International Meeting for Autism Research: How Narrative Difficulties Build Peer Rejection: The Case Study of A Girl with Asperger's Syndrome and Her Female Peers

How Narrative Difficulties Build Peer Rejection: The Case Study of A Girl with Asperger's Syndrome and Her Female Peers

Friday, May 13, 2011
Elizabeth Ballroom E-F and Lirenta Foyer Level 2 (Manchester Grand Hyatt)
2:00 PM
G. F. Adams1, M. C. Dean2 and C. Kasari3, (1)Applied Linguistics, UCLA, Los Angeles, CA, (2)Education, University of California, Los Angeles, Los Angeles, CA, (3)University of California, Los Angeles, Los Angeles, CA, United States
Background: Little is known about the social experiences of school-aged girls with Asperger’s Syndrome (AS) (Faherty, 2006).  Recounting personal experiences presents significant challenges for children with AS (Solomon, 2004; Capps et al, 2000; Capps et al, 1998), and gender compounds the issue.  Children typically segregate into same-sex groups, and, to be perceived as socially competent, girls with AS must align with gender norms of their female peers (Adler et, 1992).  One feature of female bonding is co-participation in story telling, which in part determines social hierarchies (Goodwin, 2006).  As a result, narratives told by girls with AS have the potential to yield negative peer evaluations and social marginalization.

Objectives: This analysis examines how AS characteristics impact a 7-year-old girl’s (“Cindy's”) ability to interact with her female peers and identifies the relationship between narrative difficulties and peer rejection.  Moreover, it examines how peer responses to social violations distinguish acts of accommodation from exclusion and elucidate the power asymmetries.

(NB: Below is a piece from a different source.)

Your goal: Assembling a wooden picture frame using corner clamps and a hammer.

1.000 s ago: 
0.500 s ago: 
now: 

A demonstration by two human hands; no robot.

Methods: In this case study, conversation/talk-in-interaction analysis of 16 hours of naturalistic video data was used to investigate Cindy’s co-participation in storytelling (Nosfinger, 1991/Goodwin & Duranti, 1992) during 16 classroom lunches with three female peers.  All instances of Cindy’s narratives were identified.  Fine-grained transcripts of non-verbal/verbal behavior were created for randomly-selected narratives from each session.  Analyses of story preface sequences, recipient design/uptake, and repairs as well as related multi-modal/paralinguistic features of all four participants enabled the creation of detailed descriptions of Cindy’s narrative difficulties.

Results: The analysis demonstrates a link between narrative difficulties and the social construction of peer rejection.  Cindy’s difficulties include:  affective (laughter, stress, volume), linguistic (literal word meaning, phrasal repetition), interactional (norms for being polite/ exchanging eye gaze/ clarifying/ negotiating/ repairing/ turn taking) and narrative (embodied delivery, causal connections, launching story) actions.  During early sessions, peers use subtle non-verbal behaviors, such as averting their gaze, turning their bodies away from Cindy and toward one another as they disengage from Cindy’s storytelling.  They also withhold expected sequential responses and second-stories.  During later sessions, peers verbalize that they are no longer interested in the content and the telling of her stories.  Cindy’s eye gaze and utterances indicate that she notices these behaviors; however, she does not make adjustments, nor does she reduce the number of stories she tells.  In part, her difficulties with conversational/interaction norms of storytelling systematically build her social rejection.

Conclusions: This research identified a positive relation between communicative deficits and peer rejection.  The student with AS is stranded in her attempt to tell stories and be engaged in the group.  Additionally, her group perceives her as someone who consistently violates social norms.  As a result, her peers form alliances to collectively sanction her undesired behavior and reject her as a friend.  These findings highlight the need to consider gender and narrative in terms of how girls with AS build and sustain social relationships.